Additional thoughts (2020 Mar 2): The JMM does not refer to the concept of time. Synchronization actions are ordered according to synchronization order, but nothing in the JMM says that synchronization order is the same as order of actions sorted by time. This suggests a Java implementation may order the read of someFlag before the write even though the read occurred after the write according to the clock.
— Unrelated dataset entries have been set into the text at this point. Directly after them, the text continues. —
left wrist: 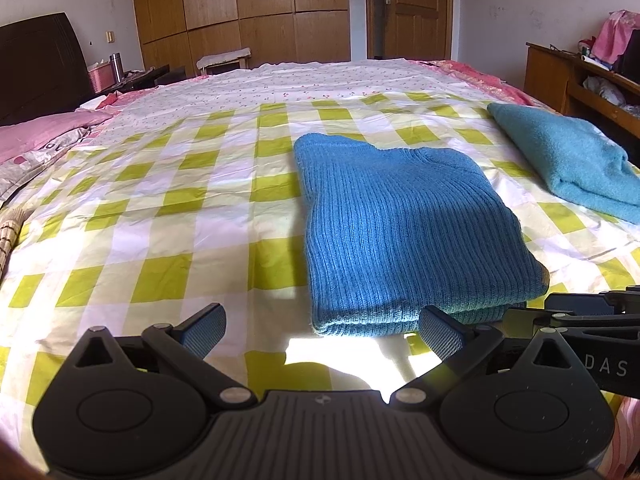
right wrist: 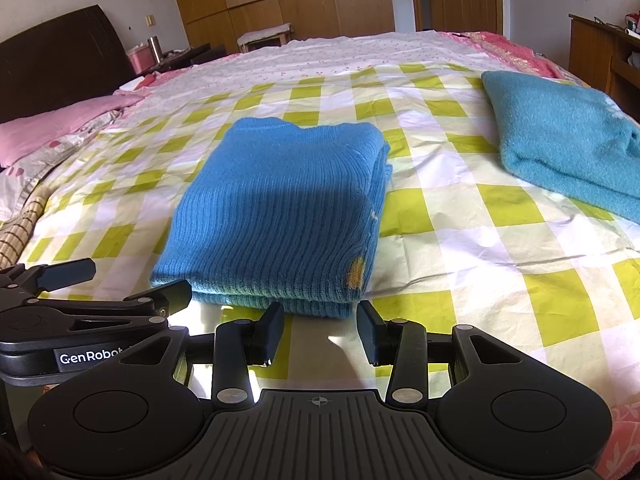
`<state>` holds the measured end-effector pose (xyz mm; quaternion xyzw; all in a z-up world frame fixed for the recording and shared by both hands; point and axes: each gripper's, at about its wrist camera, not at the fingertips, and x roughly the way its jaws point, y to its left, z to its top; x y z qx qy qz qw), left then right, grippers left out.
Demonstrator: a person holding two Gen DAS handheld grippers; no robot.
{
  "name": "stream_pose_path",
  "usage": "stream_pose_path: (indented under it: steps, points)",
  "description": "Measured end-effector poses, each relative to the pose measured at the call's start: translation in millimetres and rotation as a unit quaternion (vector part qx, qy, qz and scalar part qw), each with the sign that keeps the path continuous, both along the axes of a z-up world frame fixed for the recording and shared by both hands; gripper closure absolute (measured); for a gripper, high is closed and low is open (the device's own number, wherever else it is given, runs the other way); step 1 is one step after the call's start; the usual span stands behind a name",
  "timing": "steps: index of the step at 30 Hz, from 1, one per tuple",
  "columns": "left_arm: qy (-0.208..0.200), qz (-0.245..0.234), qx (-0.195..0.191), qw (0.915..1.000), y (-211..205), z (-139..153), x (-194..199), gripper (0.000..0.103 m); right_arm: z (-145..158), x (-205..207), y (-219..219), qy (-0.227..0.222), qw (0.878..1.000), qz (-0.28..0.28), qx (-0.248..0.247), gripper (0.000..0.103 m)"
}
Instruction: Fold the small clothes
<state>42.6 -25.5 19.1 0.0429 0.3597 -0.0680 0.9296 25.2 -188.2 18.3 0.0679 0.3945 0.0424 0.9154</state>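
Note:
A blue ribbed sweater [left wrist: 404,224] [right wrist: 280,208] lies folded into a thick rectangle on the green-checked sheet [left wrist: 160,216]. My left gripper [left wrist: 324,330] hovers open and wide just in front of the sweater's near edge. Its right pad [left wrist: 440,334] is close to the near left corner, and nothing is between the jaws. My right gripper [right wrist: 320,330] is open at the sweater's near right corner, where a small yellow patch [right wrist: 355,272] shows, and it holds nothing. Each gripper shows at the edge of the other's view.
A second folded garment, teal and fuzzy [left wrist: 568,156] [right wrist: 560,136], lies to the right on the bed. Pink pillows [left wrist: 44,132] and a dark headboard [left wrist: 40,68] stand at the left. A wooden desk [left wrist: 560,76] is at the right, and a wardrobe [left wrist: 240,12] is behind.

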Motion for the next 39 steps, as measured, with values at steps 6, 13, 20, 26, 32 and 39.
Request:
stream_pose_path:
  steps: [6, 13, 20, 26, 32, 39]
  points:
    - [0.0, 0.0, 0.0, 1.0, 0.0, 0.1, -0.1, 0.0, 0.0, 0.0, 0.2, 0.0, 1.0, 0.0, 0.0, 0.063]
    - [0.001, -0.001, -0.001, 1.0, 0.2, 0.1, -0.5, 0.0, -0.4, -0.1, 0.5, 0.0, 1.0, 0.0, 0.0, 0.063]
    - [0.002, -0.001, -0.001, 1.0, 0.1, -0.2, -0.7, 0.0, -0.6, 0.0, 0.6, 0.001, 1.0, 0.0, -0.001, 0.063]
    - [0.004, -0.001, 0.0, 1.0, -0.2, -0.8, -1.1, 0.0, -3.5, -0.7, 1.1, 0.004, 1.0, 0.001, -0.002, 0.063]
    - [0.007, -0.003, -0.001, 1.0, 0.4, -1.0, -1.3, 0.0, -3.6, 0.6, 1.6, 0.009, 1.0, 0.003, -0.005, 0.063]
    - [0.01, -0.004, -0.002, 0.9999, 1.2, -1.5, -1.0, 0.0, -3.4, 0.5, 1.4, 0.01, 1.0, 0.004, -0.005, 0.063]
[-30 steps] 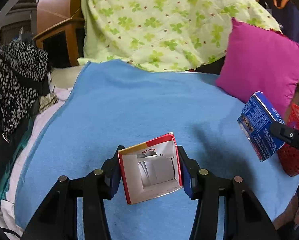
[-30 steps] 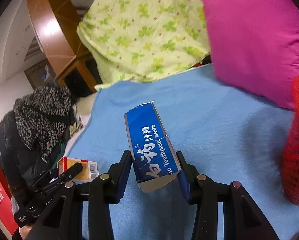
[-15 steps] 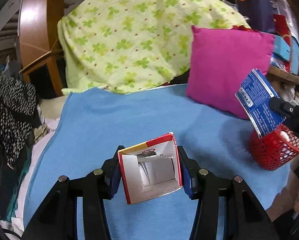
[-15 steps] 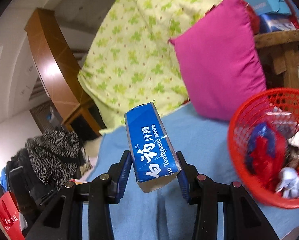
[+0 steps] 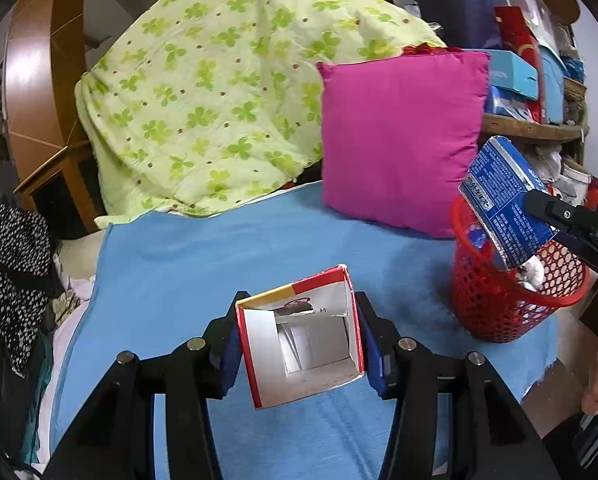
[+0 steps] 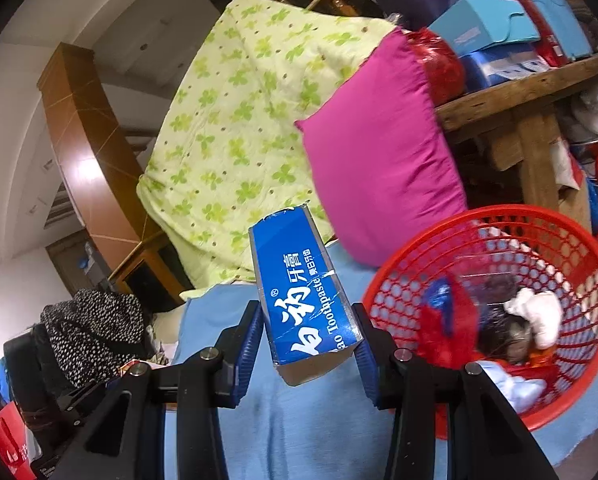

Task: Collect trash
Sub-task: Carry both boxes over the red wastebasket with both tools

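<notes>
while the left gripper (image 5: 301, 338) clamps an opened red-and-white carton (image 5: 301, 336) between its blue pads, the box sits squarely in the narrow gap, open end toward the camera, above the blue blanket (image 5: 203, 256). the right gripper (image 6: 309, 350) is closed on a blue toothpaste box (image 6: 301, 292), which juts forward and up from between its pads. in the left wrist view that toothpaste box (image 5: 503, 200) hangs tilted over the near rim of the red basket (image 5: 495, 300). in the right wrist view the basket (image 6: 499, 248) lies just right of the held box and holds crumpled wrappers and white tissue (image 6: 537, 316). a magenta pillow (image 5: 399, 140) leans behind the basket.
</notes>
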`<act>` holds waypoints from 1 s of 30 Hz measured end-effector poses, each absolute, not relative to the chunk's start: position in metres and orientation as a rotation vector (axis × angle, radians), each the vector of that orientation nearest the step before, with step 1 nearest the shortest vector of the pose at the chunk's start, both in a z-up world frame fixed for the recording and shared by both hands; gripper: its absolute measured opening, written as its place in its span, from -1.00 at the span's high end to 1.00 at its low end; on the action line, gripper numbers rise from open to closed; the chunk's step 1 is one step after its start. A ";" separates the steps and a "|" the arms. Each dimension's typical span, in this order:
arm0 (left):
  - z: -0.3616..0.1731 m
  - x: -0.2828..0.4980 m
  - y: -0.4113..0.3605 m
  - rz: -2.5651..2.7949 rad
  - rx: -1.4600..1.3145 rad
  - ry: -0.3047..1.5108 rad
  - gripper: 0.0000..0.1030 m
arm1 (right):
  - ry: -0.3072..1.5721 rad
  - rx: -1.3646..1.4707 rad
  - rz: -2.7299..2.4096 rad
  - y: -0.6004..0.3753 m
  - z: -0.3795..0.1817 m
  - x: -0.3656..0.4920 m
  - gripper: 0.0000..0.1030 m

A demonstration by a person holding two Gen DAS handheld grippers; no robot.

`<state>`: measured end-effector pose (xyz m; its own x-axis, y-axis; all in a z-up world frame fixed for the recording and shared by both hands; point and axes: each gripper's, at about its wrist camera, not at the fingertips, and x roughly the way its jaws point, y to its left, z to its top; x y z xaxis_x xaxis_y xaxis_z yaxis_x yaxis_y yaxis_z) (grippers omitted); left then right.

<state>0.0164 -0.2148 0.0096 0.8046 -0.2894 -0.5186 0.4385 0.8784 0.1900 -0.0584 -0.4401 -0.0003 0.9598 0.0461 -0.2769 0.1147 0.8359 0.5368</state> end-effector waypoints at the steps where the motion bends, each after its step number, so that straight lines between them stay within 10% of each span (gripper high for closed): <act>1: 0.010 0.016 -0.220 -0.404 0.317 0.499 -0.02 | 0.285 0.587 -0.044 -0.444 -0.001 -0.061 0.09; 30: 0.031 0.012 -0.304 -0.538 0.358 0.442 -0.02 | 0.218 0.629 -0.228 -0.502 -0.007 -0.105 0.09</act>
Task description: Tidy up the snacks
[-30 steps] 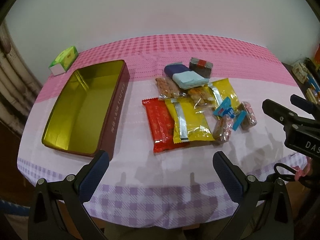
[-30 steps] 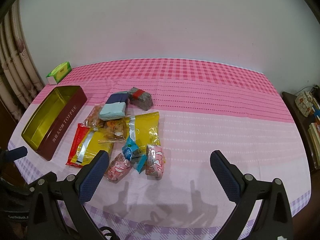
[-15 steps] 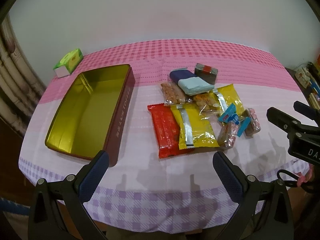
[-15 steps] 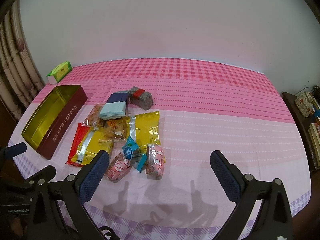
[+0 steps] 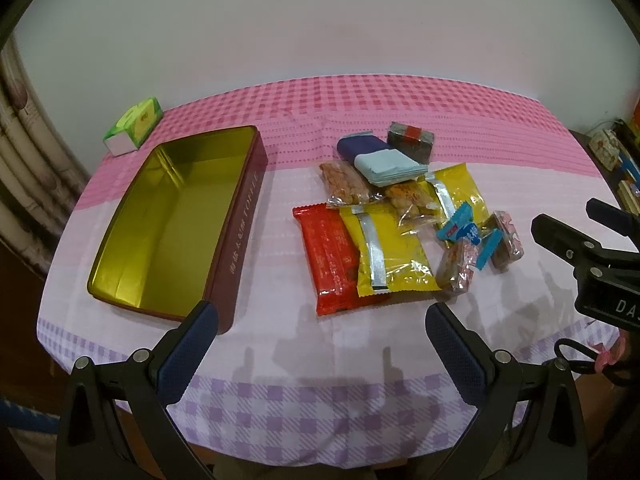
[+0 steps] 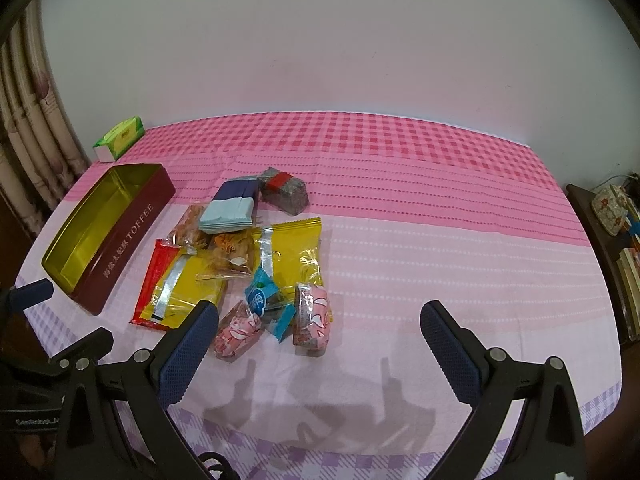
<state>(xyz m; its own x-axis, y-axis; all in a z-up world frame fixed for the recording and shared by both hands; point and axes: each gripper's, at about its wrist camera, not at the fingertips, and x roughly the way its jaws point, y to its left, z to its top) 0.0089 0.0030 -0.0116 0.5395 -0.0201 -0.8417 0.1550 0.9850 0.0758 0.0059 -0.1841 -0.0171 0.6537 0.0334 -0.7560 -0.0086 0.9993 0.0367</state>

It seems like the JMM only guarantees that if the volatile read is ordered after the volatile write, then writes before the volatile write are visible to reads after the volatile read.


Solution

  • I found my answer!

    Section 17.4.3 of the Java Language Specification states the following:

    Sequential consistency is a very strong guarantee that is made about visibility and ordering in an execution of a program. Within a sequentially consistent execution, there is a total order over all individual actions (such as reads and writes) which is consistent with the order of the program, and each individual action is atomic and is immediately visible to every thread.

    In the Java Memory model, "actions" refer to inter-thread actions, which include volatile writes. This paragraph guarantees that any Java implementation that conforms to the JLS guarantees that volatile writes will be immediately visible to other threads. In the example in the opening post, this paragraph guarantees that the volatile read can not be ordered before the volatile write.